Sol. A-items are goods which annual consumption value is the highest. The top 70-80% of the annual consumption value of the company typically accounts for only 10-20% of total inventory items. C-items are, on the contrary, items with the lowest consumption value. The lower 5% of the annual consumption value typically accounts for 50% of total inventory items.
B-items are the interclass items, with a medium consumption value. Those 15-25% of annual consumption value typically accounts for 30% of total inventory items.
Sol. Assumption of EOQ is that there is no lead time. Delivery is instantaneous.
Sol. In normal course of business some amount of money is set aside for paying taxes, which are generally paid at the end of the year and thus can be considered as a spontaneous source of finance.
Sol. DFHI stands for Discount Finance House of India. It is a specialised money market institution which was established in April 1988 with an objective to provide liquidity to money market Instruments and to develop secondary market. It performs various functions such as discounting and rediscounting bills, sell and underwrite marketable securities, treasury bills, commercial bill, promissory notes etc.

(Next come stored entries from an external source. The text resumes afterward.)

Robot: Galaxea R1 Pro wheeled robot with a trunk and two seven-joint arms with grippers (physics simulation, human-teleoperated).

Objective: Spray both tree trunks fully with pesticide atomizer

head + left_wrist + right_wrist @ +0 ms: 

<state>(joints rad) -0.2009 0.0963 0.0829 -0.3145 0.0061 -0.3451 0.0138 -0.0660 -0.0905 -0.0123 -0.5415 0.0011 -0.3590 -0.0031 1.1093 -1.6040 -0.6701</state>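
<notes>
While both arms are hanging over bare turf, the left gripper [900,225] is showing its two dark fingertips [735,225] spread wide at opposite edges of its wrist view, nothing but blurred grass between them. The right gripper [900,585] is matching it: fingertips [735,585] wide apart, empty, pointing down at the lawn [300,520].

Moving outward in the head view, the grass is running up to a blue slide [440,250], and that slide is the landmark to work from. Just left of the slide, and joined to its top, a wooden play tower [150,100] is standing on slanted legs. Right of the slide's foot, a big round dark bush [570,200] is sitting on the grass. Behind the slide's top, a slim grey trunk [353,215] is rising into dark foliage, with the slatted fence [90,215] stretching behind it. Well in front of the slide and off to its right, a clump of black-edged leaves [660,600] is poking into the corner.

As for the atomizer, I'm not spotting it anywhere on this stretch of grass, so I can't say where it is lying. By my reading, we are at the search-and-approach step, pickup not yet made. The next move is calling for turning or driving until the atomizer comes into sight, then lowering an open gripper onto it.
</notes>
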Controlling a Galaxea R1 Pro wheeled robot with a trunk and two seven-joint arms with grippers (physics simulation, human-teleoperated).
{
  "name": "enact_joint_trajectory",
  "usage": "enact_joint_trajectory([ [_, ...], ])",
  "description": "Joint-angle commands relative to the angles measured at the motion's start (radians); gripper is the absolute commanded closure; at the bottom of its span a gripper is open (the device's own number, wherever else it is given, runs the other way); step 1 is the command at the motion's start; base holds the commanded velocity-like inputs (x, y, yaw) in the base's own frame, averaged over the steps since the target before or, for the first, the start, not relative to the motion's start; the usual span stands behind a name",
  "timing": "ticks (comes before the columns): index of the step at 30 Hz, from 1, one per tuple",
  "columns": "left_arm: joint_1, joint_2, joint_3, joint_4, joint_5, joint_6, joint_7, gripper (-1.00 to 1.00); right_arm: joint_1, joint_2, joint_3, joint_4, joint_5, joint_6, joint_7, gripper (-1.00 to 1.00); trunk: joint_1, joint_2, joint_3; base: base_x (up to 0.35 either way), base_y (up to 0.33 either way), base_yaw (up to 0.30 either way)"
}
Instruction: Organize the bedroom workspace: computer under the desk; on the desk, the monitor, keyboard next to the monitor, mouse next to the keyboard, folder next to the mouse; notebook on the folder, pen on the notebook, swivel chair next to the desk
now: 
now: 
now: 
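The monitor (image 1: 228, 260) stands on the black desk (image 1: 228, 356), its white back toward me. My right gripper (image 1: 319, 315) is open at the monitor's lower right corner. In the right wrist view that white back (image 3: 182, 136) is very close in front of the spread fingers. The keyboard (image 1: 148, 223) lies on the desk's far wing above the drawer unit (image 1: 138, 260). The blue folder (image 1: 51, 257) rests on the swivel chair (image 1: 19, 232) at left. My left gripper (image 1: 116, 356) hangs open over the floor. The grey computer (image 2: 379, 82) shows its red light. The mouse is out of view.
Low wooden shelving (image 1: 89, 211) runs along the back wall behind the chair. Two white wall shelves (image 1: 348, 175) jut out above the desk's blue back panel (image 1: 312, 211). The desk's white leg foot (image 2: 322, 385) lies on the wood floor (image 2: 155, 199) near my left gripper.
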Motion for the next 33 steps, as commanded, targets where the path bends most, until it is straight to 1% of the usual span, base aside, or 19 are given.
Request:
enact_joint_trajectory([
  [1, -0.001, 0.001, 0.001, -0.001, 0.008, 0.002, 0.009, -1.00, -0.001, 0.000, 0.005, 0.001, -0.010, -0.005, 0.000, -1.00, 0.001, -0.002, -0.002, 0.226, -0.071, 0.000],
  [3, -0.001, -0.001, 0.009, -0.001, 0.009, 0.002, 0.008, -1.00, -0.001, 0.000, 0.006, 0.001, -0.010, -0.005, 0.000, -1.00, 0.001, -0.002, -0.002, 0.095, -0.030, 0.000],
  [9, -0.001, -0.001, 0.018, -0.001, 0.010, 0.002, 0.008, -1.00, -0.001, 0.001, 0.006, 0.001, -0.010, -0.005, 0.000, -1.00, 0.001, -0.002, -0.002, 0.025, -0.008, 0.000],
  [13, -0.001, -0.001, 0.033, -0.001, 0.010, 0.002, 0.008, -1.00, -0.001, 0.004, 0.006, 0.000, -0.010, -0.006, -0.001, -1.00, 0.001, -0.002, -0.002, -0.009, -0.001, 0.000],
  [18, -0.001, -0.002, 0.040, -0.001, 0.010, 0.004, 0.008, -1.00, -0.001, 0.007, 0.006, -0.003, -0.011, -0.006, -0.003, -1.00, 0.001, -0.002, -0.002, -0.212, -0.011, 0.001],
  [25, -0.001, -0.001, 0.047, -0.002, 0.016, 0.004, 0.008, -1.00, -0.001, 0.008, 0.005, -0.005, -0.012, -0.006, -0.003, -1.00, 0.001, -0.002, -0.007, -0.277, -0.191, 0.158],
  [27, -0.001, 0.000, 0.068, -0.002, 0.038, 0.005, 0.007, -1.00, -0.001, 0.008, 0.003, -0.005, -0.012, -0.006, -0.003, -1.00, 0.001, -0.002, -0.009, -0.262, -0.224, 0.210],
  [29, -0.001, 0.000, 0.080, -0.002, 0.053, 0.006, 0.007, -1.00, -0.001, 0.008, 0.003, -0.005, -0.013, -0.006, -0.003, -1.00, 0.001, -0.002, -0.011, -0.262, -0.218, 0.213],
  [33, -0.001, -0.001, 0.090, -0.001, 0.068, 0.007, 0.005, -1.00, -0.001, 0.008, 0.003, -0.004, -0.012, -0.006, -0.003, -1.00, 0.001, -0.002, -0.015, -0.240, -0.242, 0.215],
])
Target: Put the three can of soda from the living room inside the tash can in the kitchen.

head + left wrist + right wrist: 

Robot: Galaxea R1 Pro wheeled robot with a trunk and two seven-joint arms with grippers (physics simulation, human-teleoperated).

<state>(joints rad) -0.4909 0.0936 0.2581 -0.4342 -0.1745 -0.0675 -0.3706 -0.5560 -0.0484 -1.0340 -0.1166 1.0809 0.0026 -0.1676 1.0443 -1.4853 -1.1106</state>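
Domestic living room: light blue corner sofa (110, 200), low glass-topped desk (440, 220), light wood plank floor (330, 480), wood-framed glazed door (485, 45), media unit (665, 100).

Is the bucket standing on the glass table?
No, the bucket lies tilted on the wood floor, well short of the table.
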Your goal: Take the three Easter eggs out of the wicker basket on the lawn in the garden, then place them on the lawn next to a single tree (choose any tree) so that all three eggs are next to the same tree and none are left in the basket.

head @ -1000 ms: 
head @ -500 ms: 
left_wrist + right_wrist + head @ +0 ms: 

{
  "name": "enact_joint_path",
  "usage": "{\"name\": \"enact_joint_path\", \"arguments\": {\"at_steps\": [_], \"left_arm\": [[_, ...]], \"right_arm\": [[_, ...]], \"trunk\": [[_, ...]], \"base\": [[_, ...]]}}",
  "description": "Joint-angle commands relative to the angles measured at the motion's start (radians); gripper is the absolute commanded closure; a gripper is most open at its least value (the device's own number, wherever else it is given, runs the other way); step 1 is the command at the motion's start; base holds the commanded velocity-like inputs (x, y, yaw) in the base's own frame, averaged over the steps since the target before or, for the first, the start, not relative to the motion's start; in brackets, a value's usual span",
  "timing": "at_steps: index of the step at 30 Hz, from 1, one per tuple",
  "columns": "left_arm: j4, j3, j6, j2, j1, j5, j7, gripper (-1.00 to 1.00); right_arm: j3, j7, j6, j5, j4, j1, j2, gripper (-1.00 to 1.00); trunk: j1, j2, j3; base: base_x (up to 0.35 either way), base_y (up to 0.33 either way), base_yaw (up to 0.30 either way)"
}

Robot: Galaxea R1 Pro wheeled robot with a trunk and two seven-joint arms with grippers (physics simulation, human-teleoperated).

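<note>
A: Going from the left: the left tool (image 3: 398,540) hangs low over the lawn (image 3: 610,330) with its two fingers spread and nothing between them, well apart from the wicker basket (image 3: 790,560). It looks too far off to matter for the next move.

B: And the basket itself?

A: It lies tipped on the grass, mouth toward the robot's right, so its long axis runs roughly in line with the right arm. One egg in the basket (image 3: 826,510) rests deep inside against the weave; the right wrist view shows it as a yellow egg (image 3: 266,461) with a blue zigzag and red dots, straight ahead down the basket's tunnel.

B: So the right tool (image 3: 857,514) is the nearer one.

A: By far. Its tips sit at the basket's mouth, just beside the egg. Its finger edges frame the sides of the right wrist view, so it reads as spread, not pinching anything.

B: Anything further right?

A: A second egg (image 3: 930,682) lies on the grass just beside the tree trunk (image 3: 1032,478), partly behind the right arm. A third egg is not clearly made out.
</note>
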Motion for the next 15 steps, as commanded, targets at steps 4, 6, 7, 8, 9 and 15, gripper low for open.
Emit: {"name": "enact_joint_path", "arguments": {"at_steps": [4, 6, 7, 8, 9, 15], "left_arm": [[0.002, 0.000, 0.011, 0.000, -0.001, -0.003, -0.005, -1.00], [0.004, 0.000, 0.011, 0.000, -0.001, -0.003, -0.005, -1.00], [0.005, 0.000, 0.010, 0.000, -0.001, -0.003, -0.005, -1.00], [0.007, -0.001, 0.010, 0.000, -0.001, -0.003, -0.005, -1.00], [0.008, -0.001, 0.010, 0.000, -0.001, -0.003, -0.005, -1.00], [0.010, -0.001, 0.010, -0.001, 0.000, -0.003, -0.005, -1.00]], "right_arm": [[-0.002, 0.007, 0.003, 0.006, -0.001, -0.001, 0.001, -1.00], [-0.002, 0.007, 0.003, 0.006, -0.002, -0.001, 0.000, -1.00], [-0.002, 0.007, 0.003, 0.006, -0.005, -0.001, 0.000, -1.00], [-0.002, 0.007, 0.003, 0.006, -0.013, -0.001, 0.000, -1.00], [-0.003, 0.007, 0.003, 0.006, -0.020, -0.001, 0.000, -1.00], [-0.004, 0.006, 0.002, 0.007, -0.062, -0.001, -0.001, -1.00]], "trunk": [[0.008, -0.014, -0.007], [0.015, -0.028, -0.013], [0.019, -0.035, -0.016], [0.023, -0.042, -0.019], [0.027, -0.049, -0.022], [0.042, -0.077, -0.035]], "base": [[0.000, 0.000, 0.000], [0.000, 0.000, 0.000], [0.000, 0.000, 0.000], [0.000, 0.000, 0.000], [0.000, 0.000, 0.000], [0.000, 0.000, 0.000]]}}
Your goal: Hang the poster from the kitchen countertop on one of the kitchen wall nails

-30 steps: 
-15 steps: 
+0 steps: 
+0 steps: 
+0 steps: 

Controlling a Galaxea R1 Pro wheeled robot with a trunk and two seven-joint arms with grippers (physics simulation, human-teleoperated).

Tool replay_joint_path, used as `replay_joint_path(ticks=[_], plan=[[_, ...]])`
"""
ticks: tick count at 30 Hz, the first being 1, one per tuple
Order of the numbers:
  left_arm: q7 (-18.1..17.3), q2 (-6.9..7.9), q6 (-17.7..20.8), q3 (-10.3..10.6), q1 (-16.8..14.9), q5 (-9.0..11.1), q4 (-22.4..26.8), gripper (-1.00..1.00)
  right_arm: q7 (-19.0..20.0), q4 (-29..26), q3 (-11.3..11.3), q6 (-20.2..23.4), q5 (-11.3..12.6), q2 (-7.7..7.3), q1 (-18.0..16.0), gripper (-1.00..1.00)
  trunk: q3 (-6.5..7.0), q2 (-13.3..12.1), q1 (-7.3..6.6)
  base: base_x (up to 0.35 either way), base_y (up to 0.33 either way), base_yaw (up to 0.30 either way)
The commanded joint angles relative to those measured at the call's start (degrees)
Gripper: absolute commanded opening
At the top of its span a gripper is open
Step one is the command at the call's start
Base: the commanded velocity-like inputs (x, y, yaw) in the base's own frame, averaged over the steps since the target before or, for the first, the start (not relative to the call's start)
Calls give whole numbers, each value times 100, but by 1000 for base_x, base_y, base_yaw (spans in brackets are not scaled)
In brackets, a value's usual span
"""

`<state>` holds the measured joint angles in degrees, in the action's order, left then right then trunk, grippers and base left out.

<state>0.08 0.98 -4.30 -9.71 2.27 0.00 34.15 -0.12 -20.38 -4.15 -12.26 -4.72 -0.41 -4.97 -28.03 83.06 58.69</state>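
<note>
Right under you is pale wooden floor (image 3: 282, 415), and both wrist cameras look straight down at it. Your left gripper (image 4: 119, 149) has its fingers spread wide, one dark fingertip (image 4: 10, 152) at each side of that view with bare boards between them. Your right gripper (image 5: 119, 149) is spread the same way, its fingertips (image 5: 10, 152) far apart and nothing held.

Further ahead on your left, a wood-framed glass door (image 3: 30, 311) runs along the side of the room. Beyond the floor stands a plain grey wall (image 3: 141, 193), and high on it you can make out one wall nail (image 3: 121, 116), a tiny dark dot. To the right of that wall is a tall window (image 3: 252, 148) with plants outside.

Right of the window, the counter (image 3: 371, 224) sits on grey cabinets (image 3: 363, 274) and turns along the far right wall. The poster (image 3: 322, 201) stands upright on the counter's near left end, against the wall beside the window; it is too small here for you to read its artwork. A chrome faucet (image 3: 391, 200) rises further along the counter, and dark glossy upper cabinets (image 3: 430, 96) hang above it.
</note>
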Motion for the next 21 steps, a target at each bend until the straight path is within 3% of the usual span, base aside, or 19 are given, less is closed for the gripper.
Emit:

Sol. The security market line (“SML” or “characteristic line”) graphs the systematic (or market) risk versus the return of the whole market at a certain time and shows all risky marketable securities. The SML essentially graphs the results from the capital asset pricing model (CAPM) formula. The x-axis represents the risk (beta), and the y-axis represents the expected return. The market risk premium is determined from the slope of the SML
Sol. Risk return trade off implies taking decisions in a way to optimize the balance between risk and return.
Sol. Through diversification the loss arising from one security is compensated by a gain arising from some other security. Hence the expected risk can be reduced.